**What is required:** Please transcribe the data exactly, with nothing left out.

========================================================================

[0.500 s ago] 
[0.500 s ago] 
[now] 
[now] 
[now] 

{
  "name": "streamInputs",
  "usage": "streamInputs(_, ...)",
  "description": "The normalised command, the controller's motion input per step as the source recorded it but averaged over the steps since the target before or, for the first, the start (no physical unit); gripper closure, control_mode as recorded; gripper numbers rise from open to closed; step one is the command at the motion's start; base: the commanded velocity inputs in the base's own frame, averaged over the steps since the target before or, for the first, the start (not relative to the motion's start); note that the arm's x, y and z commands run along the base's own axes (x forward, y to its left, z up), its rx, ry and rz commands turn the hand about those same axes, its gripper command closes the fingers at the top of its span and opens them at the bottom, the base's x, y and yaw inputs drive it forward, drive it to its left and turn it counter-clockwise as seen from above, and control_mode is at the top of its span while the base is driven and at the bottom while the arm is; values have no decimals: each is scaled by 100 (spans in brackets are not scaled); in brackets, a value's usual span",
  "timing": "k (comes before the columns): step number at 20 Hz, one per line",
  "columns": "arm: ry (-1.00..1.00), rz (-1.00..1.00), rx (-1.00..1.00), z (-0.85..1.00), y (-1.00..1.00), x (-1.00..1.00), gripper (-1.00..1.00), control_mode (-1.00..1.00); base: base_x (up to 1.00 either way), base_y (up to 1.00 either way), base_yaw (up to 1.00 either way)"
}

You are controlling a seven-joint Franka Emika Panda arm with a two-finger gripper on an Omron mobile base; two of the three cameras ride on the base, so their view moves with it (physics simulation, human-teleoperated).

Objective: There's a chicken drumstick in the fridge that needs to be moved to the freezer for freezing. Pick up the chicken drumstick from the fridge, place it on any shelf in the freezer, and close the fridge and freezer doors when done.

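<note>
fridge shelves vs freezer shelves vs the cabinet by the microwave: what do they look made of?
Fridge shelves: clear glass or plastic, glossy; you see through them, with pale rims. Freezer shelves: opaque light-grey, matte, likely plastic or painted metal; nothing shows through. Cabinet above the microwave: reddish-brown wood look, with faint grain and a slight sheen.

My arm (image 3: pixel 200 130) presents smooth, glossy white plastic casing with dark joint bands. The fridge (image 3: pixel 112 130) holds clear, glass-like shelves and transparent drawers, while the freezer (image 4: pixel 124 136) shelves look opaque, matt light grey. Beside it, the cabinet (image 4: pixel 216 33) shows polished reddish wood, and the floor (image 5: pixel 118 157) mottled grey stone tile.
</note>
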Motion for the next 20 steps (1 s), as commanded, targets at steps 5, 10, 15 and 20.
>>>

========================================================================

**Result below:**
[0.500 s ago] 
[0.500 s ago] 
[now] 
[now] 
[now] 

{
  "name": "streamInputs",
  "usage": "streamInputs(_, ...)",
  "description": "The normalised command, the controller's motion input per step as the source recorded it but averaged over the steps since the target before or, for the first, the start (no physical unit); gripper closure, control_mode as recorded; gripper numbers rise from open to closed; step one is the command at the motion's start; base: the commanded velocity inputs in the base's own frame, averaged over the steps since the target before or, for the first, the start (not relative to the motion's start); note that the arm's x, y and z commands run along the base's own axes (x forward, y to its left, z up), its rx, ry and rz commands turn the hand about those same axes, its gripper command closes the fingers at the top of its span and opens them at the bottom, the base's x, y and yaw inputs drive it forward, drive it to its left and turn it counter-clockwise as seen from above, and control_mode is at the top of its span while the base is driven and at the bottom while the arm is; values have no decimals: each is scaled by 100 (spans in brackets are not scaled); in brackets, a value's usual span",
  "timing": "k (comes before the columns): step number at 20 Hz, one per line",
  "columns": "arm: ry (-1.00..1.00), rz (-1.00..1.00), rx (-1.00..1.00), z (-0.85..1.00), y (-1.00..1.00), x (-1.00..1.00), gripper (-1.00..1.00), control_mode (-1.00..1.00); base: base_x (up to 1.00 either way), base_y (up to 1.00 either way), base_yaw (up to 1.00 either way)"
}

You are controlling a seven-joint Franka Emika Panda arm with a two-finger gripper on an Omron mobile base; two of the three cameras ride on the base, so their view moves with it (physics simulation, human-teleoperated).

Objective: There's a chicken drumstick in the fridge that needs to be moved to the freezer for freezing. Pick up the chicken drumstick from the fridge, place it on any shelf in the freezer, and close the fridge and freezer doors when done.

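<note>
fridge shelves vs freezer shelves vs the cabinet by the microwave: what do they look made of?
Fridge shelves: clear glass or plastic, glossy; you see through them, with pale rims. Freezer shelves: opaque light-grey, matte, likely plastic or painted metal; nothing shows through. Cabinet above the microwave: reddish-brown wood look, with faint grain and a slight sheen.

My arm (image 3: pixel 200 130) presents smooth, glossy white plastic casing with dark joint bands. The fridge (image 3: pixel 112 130) holds clear, glass-like shelves and transparent drawers, while the freezer (image 4: pixel 124 136) shelves look opaque, matt light grey. Beside it, the cabinet (image 4: pixel 216 33) shows polished reddish wood, and the floor (image 5: pixel 118 157) mottled grey stone tile.
</note>
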Motion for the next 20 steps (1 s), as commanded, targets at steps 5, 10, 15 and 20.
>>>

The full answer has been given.